Understanding the spatial and temporal occurrences of extreme rainfall events and their changes is crucial for reducing the risk associated with extreme events, especially under anthropogenic ...warming. This study presents a comparative analysis of twelve gridded rainfall datasets in representing the spatial and temporal variation of extreme rainfall events and trends in the recent past (1983–2015) in India. The selected datasets fall into four categories: gauge-based (APHRODITE, CPC, GPCC, REGEN), satellite-derived (CHIRPS, PERSIANN-CDR), reanalysis (ERA5, MERRA-2, PGF, and JRA-55), and product merged from these three types (WFDEI and MSWEP). For comparison, a gauge-based, high resolution (0.25° × 0.25°) daily gridded rainfall dataset, prepared by the India Meteorological Department (IMD) is used as a reference dataset. Eleven extreme climate indices, defined by the World Meteorological Organization's Expert Team on Climate Change Detection and Indices (ETCCDI) and the IMD are used to represent the magnitude, frequency, and duration of extreme rainfall events in India. The relative performance of these datasets in capturing extreme rainfall events is evaluated by computing model evaluation matrices i.e. correlation coefficient (CC) and Percentage Bias (PBIAS). Trends in extreme rainfall indices and their magnitudes are calculated using Mann-Kendell and Sen's slope methods respectively, to compare with the IMD dataset. Our study finds large uncertainties in representing extreme rainfall events where in most cases the datasets underestimate higher extreme events compared to the IMD data. GPCC and MSWEP better capture the magnitude, duration, and frequency of extreme rainfall events in India and are comparable to the pattern of the IMD dataset. CHIRPS and ERA5 perform better than other satellite and reanalysis rainfall datasets. All these selected datasets consistently underestimate extreme rainfall events over the northern Himalayan region. The gridded datasets are unable to capture the spatial pattern of observed trends in extreme rainfall indices in India when compared to the IMD dataset.

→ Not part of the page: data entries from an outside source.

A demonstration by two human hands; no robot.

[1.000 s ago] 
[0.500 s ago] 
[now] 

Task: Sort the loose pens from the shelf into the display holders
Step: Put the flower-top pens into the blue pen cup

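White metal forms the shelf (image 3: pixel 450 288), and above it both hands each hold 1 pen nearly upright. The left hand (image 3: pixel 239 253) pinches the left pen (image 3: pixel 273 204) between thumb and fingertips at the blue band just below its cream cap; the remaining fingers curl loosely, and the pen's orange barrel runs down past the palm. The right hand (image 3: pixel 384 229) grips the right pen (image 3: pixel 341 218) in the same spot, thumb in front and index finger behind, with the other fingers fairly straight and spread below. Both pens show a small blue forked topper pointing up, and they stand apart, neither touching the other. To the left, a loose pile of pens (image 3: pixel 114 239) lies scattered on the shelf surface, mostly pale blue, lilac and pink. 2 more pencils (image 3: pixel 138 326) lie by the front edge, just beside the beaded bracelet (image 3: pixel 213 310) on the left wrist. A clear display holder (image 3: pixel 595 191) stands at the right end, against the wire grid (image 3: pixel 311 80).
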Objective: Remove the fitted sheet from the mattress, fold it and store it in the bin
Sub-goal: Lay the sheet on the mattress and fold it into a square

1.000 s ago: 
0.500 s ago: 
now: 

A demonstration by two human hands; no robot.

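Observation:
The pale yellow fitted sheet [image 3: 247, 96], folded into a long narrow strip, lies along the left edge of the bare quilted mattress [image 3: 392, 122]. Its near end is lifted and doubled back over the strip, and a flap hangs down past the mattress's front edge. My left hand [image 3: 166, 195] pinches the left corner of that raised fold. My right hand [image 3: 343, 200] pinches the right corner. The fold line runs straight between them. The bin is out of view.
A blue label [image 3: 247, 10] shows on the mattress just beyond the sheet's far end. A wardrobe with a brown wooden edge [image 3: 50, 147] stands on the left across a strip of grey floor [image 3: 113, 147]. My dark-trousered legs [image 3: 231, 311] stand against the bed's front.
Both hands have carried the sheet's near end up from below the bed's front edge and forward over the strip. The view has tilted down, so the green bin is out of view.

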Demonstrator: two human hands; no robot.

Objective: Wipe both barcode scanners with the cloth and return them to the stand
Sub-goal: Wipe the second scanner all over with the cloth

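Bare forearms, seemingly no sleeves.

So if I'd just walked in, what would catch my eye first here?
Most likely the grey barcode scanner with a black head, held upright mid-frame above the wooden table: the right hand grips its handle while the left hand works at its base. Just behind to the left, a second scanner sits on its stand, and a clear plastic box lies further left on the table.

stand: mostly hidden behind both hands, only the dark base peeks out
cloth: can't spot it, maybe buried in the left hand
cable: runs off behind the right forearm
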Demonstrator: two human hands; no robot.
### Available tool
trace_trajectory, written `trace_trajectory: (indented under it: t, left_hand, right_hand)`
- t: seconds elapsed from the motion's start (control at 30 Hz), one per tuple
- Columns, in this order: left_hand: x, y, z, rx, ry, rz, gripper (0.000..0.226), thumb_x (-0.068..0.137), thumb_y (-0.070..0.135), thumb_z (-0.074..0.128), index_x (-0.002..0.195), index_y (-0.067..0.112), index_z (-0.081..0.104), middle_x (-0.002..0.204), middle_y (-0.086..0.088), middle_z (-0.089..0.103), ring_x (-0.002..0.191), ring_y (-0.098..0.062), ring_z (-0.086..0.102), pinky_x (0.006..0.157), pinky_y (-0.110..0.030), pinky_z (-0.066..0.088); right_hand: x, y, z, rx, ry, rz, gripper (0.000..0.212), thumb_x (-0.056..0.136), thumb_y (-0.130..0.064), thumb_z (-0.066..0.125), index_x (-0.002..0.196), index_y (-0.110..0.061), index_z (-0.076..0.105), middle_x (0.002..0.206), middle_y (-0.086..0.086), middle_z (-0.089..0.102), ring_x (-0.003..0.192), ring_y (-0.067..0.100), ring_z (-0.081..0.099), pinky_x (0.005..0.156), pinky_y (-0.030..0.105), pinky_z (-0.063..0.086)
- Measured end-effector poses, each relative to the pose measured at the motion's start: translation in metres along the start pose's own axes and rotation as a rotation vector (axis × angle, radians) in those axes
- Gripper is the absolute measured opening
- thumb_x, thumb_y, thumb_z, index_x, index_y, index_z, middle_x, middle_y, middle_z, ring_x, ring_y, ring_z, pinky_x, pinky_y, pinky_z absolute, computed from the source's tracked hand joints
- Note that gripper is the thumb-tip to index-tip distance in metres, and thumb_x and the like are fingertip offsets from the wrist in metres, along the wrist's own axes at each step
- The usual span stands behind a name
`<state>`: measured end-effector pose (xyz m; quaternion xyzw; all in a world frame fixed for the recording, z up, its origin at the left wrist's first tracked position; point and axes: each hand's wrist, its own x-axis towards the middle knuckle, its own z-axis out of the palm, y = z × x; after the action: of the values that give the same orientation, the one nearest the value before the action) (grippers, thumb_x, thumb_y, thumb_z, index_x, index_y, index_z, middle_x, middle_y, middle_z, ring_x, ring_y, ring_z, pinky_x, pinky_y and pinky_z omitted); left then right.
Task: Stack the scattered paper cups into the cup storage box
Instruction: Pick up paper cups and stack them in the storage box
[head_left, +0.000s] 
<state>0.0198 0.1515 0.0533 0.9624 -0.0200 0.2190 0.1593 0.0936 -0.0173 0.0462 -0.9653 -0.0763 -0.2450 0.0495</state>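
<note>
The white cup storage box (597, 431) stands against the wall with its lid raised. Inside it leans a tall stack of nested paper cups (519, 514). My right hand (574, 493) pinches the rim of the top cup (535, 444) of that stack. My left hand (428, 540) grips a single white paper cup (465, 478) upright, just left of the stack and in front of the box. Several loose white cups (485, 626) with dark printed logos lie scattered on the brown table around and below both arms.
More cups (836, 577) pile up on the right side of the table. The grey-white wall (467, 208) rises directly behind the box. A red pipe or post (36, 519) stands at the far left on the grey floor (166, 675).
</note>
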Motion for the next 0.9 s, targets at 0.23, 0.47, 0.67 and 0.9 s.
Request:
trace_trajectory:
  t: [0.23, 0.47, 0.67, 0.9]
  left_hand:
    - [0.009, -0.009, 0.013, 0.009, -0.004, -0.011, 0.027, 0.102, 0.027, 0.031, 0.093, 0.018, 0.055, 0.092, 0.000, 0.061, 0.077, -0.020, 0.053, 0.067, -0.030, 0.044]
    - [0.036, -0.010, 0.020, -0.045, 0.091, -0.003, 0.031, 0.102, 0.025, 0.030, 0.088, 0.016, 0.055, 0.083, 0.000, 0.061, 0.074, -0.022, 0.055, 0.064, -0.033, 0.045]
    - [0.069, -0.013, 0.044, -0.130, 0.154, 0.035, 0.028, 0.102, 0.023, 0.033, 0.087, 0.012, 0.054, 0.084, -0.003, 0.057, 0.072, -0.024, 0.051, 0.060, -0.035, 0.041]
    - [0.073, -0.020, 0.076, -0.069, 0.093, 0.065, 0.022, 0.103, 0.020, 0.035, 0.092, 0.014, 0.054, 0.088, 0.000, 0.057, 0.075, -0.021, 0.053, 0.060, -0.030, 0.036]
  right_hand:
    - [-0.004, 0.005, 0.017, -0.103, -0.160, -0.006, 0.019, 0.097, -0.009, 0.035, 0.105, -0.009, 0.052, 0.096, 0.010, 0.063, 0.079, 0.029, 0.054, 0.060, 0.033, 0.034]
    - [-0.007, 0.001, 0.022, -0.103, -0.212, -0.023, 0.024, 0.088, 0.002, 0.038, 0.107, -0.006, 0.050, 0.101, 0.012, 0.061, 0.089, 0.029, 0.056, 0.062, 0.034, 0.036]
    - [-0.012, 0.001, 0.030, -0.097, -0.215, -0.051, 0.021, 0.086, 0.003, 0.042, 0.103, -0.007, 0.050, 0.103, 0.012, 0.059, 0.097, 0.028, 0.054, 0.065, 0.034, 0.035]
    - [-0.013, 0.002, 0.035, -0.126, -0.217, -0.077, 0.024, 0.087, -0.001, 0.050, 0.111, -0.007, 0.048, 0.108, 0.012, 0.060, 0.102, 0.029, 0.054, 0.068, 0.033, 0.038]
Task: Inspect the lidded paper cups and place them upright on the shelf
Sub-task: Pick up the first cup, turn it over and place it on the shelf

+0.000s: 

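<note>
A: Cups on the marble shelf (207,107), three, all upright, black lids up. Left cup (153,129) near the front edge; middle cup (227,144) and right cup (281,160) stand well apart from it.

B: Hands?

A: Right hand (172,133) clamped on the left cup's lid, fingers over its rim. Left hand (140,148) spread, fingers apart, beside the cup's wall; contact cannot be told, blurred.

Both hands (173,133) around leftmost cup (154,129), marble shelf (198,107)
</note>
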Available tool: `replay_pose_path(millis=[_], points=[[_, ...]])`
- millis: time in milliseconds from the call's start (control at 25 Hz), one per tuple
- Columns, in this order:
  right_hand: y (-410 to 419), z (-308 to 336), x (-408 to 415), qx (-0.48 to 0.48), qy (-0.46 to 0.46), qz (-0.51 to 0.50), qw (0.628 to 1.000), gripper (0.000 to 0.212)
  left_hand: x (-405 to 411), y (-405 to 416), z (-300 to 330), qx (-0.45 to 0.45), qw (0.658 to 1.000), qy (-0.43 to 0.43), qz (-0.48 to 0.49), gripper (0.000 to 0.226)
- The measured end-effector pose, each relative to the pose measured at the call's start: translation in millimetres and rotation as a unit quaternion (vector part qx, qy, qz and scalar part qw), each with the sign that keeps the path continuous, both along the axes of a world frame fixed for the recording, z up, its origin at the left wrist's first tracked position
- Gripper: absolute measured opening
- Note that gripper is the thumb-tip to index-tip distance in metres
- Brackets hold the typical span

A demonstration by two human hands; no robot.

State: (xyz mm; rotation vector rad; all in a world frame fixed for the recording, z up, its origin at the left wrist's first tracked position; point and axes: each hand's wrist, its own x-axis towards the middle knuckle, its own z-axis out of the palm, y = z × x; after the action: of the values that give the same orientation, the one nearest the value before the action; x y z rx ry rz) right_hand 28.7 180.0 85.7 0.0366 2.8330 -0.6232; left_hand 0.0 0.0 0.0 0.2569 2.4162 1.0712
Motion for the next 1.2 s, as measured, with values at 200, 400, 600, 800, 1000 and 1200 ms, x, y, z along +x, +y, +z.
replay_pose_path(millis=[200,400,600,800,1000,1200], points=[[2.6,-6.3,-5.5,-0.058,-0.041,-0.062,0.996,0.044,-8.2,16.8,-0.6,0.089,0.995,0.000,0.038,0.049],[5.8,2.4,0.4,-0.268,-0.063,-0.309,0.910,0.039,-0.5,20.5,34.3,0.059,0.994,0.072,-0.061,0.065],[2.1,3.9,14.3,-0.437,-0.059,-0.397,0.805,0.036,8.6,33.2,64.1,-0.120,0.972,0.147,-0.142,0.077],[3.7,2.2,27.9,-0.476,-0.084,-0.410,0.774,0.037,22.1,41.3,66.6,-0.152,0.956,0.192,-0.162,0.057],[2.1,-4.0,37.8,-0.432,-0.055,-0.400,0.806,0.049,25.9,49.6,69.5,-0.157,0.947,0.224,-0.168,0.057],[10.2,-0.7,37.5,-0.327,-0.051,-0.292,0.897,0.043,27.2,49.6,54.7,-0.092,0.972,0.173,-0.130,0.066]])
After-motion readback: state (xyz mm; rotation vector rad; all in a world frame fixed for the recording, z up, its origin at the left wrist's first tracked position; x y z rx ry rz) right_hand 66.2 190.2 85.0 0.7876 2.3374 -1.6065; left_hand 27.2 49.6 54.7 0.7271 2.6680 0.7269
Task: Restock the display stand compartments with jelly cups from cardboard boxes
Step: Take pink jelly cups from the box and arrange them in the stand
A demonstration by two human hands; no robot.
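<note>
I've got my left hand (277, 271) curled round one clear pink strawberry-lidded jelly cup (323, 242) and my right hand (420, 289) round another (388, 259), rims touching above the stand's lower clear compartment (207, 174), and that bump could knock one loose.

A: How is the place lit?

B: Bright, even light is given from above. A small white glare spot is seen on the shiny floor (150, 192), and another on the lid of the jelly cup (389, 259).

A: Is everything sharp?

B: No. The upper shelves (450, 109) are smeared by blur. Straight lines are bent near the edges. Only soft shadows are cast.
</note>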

•Extreme rainfall characteristics over India studied using gauge, satellite, reanalysis, and merged gridded datasets.•Elevan ETCCDI and IMD indices were used to study extreme rainfall events over India•GPCC, CHIRPS, ERA5, and MSWEP better performed in gauge, satellite, reanalysis, and merged datasets respectively.•Datasets are incongruous in representing the observed trends in extreme rainfall indices over India.